### Instructions for the task
Look through the data below and work out how many lines hold "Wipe"; state only the number.

[Dataset excerpts]
· · ·

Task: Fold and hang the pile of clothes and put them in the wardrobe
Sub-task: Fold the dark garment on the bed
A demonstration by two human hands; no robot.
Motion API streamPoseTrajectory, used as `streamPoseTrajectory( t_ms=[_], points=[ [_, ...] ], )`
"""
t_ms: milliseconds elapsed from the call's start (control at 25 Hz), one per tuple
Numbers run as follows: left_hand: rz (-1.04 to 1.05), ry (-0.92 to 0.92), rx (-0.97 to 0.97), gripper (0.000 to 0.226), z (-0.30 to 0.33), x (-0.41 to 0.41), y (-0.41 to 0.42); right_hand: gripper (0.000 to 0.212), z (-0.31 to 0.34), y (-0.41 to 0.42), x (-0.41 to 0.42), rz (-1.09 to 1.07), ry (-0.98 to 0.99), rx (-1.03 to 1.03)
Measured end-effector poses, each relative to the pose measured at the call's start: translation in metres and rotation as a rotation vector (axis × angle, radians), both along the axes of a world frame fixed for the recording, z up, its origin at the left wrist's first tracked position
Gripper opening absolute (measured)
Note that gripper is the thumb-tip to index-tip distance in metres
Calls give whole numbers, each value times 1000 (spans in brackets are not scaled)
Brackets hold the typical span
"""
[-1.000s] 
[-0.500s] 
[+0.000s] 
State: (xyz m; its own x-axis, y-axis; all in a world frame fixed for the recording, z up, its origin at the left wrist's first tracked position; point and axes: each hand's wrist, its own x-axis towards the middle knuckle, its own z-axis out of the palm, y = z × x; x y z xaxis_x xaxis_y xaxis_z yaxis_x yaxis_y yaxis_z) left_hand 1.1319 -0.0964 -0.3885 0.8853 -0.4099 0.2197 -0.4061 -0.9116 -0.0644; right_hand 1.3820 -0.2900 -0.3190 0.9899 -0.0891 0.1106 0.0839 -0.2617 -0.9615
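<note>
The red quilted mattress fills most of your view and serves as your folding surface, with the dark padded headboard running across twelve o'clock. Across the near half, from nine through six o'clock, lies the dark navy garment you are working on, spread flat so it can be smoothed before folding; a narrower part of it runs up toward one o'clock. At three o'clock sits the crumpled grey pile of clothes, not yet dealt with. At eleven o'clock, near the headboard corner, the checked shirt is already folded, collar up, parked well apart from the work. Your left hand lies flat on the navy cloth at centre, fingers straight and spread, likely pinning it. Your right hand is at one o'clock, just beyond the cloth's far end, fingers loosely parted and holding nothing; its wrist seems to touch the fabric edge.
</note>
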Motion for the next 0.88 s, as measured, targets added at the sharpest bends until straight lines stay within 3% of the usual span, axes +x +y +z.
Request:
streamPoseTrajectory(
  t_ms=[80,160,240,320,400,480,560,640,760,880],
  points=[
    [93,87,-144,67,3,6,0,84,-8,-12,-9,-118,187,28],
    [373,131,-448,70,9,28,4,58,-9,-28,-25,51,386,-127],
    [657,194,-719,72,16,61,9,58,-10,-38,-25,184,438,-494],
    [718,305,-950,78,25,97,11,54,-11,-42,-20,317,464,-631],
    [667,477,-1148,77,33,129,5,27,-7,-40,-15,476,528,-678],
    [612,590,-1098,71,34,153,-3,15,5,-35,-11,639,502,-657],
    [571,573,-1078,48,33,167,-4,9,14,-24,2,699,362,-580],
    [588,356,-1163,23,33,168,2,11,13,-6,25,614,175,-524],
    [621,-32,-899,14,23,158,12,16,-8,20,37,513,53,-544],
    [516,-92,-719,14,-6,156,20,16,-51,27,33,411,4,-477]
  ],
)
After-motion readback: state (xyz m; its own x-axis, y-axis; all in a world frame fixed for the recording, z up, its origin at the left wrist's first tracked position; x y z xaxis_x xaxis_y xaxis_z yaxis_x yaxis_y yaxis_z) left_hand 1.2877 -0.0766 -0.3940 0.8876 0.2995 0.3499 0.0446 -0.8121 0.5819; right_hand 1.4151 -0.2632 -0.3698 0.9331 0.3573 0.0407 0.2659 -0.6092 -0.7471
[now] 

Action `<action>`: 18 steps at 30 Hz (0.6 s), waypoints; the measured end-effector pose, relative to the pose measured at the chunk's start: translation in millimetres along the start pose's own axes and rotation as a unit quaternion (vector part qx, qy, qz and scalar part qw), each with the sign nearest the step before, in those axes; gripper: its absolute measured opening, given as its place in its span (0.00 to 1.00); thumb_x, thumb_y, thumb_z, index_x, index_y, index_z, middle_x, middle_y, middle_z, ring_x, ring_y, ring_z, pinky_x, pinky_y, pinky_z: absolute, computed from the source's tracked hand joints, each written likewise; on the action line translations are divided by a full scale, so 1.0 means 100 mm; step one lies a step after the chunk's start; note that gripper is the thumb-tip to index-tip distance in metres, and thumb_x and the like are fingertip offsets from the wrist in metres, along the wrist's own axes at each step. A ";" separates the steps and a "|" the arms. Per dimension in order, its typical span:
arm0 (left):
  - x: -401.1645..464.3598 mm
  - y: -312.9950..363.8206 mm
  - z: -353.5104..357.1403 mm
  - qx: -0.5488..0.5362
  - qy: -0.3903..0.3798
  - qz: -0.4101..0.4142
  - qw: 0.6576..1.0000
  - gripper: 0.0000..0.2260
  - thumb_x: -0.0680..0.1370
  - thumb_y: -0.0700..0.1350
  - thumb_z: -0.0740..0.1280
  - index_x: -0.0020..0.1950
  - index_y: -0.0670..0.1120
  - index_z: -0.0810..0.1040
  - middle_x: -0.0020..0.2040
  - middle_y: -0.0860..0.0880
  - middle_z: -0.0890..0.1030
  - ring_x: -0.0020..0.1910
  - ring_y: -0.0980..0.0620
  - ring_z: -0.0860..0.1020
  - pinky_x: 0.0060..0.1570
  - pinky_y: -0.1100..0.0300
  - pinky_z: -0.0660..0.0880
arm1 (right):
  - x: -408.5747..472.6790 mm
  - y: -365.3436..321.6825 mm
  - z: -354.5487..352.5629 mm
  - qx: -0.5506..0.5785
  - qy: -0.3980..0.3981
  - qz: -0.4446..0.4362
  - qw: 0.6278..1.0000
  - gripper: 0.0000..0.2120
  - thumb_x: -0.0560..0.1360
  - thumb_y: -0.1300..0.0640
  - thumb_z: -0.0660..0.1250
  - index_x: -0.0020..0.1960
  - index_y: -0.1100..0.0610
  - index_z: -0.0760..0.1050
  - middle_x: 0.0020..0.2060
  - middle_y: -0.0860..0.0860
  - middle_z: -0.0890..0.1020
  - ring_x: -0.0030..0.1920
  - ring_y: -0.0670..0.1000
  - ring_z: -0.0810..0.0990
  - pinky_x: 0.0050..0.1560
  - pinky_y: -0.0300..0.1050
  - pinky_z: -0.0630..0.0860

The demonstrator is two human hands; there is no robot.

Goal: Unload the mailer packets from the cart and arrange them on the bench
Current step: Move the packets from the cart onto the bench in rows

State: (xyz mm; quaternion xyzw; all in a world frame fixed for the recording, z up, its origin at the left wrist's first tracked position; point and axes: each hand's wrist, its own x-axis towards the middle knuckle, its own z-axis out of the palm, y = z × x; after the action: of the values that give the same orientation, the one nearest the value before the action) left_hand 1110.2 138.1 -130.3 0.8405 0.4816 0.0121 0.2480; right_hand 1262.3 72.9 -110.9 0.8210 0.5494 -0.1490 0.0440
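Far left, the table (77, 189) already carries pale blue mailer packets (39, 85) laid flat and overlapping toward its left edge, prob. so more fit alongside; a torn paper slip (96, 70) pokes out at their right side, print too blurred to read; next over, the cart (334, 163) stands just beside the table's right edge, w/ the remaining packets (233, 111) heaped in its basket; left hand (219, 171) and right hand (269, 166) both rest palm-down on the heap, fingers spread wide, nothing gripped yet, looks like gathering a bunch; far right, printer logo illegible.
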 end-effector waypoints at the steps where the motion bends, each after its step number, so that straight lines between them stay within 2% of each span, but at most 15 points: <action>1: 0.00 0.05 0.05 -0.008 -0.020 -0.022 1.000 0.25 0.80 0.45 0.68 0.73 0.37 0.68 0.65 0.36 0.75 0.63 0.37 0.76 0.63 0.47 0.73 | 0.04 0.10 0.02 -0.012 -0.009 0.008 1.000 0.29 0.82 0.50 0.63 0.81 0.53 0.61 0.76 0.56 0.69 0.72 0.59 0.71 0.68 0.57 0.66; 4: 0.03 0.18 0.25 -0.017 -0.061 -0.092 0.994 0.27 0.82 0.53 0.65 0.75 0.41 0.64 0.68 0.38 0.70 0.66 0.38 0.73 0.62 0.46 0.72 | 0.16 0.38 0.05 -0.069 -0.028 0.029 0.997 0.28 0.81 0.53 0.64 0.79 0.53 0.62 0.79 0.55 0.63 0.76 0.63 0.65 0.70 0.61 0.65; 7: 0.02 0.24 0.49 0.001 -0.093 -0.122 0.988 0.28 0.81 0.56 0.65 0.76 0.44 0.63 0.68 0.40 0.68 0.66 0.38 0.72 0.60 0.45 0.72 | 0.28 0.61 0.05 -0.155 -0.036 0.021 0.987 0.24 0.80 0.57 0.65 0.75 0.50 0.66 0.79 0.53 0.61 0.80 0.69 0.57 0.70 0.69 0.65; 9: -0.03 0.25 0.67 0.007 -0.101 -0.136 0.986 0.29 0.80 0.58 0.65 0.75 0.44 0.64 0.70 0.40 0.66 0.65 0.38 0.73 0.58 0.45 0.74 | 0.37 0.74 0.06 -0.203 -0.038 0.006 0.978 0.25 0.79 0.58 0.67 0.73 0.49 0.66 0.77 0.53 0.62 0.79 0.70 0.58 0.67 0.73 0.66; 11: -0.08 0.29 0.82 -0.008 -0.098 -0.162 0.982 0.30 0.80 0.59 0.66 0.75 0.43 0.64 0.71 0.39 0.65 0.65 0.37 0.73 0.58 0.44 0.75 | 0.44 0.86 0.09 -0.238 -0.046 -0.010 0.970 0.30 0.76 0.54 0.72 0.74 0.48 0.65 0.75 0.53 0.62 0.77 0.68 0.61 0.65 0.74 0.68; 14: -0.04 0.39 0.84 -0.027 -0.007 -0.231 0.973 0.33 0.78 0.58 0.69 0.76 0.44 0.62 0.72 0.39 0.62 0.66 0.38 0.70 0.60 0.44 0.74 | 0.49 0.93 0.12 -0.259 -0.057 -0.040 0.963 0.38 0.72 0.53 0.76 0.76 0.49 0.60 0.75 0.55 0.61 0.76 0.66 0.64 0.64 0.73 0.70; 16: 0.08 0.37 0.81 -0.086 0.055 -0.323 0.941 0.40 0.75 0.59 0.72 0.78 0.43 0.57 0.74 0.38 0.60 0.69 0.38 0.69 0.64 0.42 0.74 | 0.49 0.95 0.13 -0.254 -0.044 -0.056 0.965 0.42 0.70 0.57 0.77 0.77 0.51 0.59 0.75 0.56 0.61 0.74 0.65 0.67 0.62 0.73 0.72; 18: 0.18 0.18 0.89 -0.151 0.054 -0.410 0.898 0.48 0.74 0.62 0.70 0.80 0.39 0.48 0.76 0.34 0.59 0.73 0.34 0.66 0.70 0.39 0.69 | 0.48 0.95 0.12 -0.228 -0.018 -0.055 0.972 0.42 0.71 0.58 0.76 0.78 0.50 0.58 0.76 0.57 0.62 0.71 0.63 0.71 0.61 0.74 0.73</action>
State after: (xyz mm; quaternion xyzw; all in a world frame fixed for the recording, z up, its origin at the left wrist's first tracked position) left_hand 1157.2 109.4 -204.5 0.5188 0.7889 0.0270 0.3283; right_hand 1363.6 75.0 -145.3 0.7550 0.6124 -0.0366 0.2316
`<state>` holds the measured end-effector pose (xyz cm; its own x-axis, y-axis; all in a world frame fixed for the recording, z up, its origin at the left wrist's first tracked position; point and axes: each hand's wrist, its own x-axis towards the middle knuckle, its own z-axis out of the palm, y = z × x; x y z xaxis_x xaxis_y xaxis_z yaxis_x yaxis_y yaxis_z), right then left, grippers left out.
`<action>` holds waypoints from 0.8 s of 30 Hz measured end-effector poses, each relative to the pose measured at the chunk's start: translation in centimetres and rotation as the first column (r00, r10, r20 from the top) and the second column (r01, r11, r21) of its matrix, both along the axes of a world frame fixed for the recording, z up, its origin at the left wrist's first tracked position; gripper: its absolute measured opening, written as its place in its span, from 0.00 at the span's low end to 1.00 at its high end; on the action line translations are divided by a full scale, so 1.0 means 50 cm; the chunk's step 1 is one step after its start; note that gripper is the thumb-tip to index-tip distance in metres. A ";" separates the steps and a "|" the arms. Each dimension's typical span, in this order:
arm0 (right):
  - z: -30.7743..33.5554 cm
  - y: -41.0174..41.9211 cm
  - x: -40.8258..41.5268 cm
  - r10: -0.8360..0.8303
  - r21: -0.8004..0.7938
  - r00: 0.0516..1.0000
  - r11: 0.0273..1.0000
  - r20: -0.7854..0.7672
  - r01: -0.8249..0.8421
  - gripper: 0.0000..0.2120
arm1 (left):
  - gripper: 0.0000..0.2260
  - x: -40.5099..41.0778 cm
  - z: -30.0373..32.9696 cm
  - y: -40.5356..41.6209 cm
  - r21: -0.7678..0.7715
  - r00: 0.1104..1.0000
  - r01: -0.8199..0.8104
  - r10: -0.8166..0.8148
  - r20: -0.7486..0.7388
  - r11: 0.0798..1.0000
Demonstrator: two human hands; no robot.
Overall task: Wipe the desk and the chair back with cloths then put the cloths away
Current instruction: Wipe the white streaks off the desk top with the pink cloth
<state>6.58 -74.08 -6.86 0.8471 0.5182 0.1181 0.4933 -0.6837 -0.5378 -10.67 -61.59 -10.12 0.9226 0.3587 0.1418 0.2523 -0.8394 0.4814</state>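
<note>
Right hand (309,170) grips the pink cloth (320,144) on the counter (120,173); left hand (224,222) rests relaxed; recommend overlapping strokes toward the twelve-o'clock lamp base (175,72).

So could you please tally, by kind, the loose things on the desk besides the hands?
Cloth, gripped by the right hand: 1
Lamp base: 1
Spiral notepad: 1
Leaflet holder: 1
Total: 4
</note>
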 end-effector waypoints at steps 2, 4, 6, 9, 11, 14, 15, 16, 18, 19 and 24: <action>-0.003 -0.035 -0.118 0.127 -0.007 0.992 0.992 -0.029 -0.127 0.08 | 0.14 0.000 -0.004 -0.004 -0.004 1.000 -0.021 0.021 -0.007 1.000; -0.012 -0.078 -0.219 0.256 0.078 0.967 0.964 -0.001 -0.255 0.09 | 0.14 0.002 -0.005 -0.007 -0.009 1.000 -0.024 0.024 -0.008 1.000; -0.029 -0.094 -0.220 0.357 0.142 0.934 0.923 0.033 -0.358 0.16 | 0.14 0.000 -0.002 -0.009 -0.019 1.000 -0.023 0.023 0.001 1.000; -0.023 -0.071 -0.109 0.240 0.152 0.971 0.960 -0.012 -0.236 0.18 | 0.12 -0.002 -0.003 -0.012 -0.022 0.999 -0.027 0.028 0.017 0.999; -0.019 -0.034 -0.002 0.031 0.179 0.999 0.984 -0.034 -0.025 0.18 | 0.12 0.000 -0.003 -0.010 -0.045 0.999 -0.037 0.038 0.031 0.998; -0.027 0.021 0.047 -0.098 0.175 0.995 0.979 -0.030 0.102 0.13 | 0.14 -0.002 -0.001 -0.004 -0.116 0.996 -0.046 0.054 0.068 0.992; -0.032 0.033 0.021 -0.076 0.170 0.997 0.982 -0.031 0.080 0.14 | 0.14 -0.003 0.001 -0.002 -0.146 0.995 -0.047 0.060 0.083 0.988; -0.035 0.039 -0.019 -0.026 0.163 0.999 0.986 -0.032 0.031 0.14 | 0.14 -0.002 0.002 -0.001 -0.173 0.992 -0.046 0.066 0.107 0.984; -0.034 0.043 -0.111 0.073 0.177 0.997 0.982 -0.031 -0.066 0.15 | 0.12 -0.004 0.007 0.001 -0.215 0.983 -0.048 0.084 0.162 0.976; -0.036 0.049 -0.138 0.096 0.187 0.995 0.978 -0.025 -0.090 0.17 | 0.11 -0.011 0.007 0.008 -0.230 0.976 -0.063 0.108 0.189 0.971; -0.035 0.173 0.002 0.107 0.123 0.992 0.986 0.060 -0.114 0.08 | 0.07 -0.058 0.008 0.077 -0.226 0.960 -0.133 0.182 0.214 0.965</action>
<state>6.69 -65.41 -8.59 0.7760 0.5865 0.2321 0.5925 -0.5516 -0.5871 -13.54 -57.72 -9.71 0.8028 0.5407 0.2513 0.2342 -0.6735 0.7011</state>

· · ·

### Your solution
2